YOUR OBJECTIVE: Restate the records below word for word.

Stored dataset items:
▼
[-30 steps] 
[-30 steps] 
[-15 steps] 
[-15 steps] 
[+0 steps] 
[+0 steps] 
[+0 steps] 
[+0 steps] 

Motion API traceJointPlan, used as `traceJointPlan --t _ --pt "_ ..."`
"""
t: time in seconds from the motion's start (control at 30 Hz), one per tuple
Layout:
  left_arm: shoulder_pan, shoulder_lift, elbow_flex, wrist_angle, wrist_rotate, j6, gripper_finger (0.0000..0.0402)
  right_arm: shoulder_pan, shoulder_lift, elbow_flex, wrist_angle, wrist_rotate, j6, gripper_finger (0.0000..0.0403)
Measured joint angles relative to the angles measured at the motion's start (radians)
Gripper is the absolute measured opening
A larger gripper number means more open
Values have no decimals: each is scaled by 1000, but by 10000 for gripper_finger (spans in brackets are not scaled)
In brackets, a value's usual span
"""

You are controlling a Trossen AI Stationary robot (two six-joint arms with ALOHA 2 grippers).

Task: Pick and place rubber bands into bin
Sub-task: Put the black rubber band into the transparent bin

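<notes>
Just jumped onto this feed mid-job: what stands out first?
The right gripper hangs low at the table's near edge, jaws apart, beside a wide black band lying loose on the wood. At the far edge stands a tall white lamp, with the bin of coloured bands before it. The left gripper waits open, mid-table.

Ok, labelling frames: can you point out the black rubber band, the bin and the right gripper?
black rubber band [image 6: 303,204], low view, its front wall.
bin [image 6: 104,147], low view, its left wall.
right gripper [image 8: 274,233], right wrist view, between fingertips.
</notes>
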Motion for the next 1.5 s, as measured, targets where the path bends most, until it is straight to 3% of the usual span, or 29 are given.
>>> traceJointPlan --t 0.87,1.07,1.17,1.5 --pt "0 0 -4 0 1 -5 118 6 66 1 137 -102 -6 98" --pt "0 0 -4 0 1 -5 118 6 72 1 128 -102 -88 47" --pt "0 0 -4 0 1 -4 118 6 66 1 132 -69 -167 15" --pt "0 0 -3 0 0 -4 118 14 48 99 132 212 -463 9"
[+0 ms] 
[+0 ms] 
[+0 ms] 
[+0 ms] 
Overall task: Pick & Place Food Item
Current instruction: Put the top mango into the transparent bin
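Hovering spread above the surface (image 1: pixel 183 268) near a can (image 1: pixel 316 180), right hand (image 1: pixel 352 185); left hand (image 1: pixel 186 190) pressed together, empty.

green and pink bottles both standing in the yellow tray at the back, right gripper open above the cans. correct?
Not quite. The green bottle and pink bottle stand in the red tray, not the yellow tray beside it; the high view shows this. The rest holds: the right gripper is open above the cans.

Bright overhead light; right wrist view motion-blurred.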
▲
ANSWER BELOW:
[-30 steps] 
[-30 steps] 
[-15 steps] 
[-15 steps] 
[+0 steps] 
[+0 steps] 
[+0 steps] 
[+0 steps] 

Motion API traceJointPlan, used as `traceJointPlan --t _ --pt "_ ..."`
"""
t: time in seconds from the motion's start (control at 30 Hz), one per tuple
Layout:
  left_arm: shoulder_pan, shoulder_lift, elbow_flex, wrist_angle, wrist_rotate, j6, gripper_finger (0.0000..0.0402)
  right_arm: shoulder_pan, shoulder_lift, elbow_flex, wrist_angle, wrist_rotate, j6, gripper_finger (0.0000..0.0403)
Measured joint angles relative to the angles measured at the motion's start (radians)
Gripper is the absolute measured opening
A larger gripper number means more open
Values have no decimals: each is scaled by 1000, but by 10000 for gripper_finger (spans in brackets are not scaled)
In brackets, a value's usual span
"""

You are controlling a Trossen AI Stationary robot (two six-joint arms with ALOHA 2 grippers).

Task: Pick and place rubber bands into bin
Sub-task: Put the black rubber band into the transparent bin

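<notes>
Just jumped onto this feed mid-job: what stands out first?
The right gripper hangs low at the table's near edge, jaws apart, beside a wide black band lying loose on the wood. At the far edge stands a tall white lamp, with the bin of coloured bands before it. The left gripper waits open, mid-table.

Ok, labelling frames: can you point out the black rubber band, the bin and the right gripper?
black rubber band [image 6: 303,204], low view, its front wall.
bin [image 6: 104,147], low view, its left wall.
right gripper [image 8: 274,233], right wrist view, between fingertips.
</notes>
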Motion for the next 1.5 s, as measured, targets where the path bends most, until it is straight to 3% of the usual span, or 29 are given.
>>> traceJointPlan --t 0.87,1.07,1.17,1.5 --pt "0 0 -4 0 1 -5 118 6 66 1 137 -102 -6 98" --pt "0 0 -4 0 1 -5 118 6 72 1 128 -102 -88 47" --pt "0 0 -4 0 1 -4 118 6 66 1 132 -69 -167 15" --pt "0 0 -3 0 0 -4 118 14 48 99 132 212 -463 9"
[+0 ms] 
[+0 ms] 
[+0 ms] 
[+0 ms] 
Overall task: Pick & Place Food Item
Current instruction: Put the top mango into the transparent bin
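Hovering spread above the surface (image 1: pixel 183 268) near a can (image 1: pixel 316 180), right hand (image 1: pixel 352 185); left hand (image 1: pixel 186 190) pressed together, empty.

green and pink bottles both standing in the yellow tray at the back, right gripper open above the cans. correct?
Not quite. The green bottle and pink bottle stand in the red tray, not the yellow tray beside it; the high view shows this. The rest holds: the right gripper is open above the cans.

Bright overhead light; right wrist view motion-blurred.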

No other output belongs to this answer.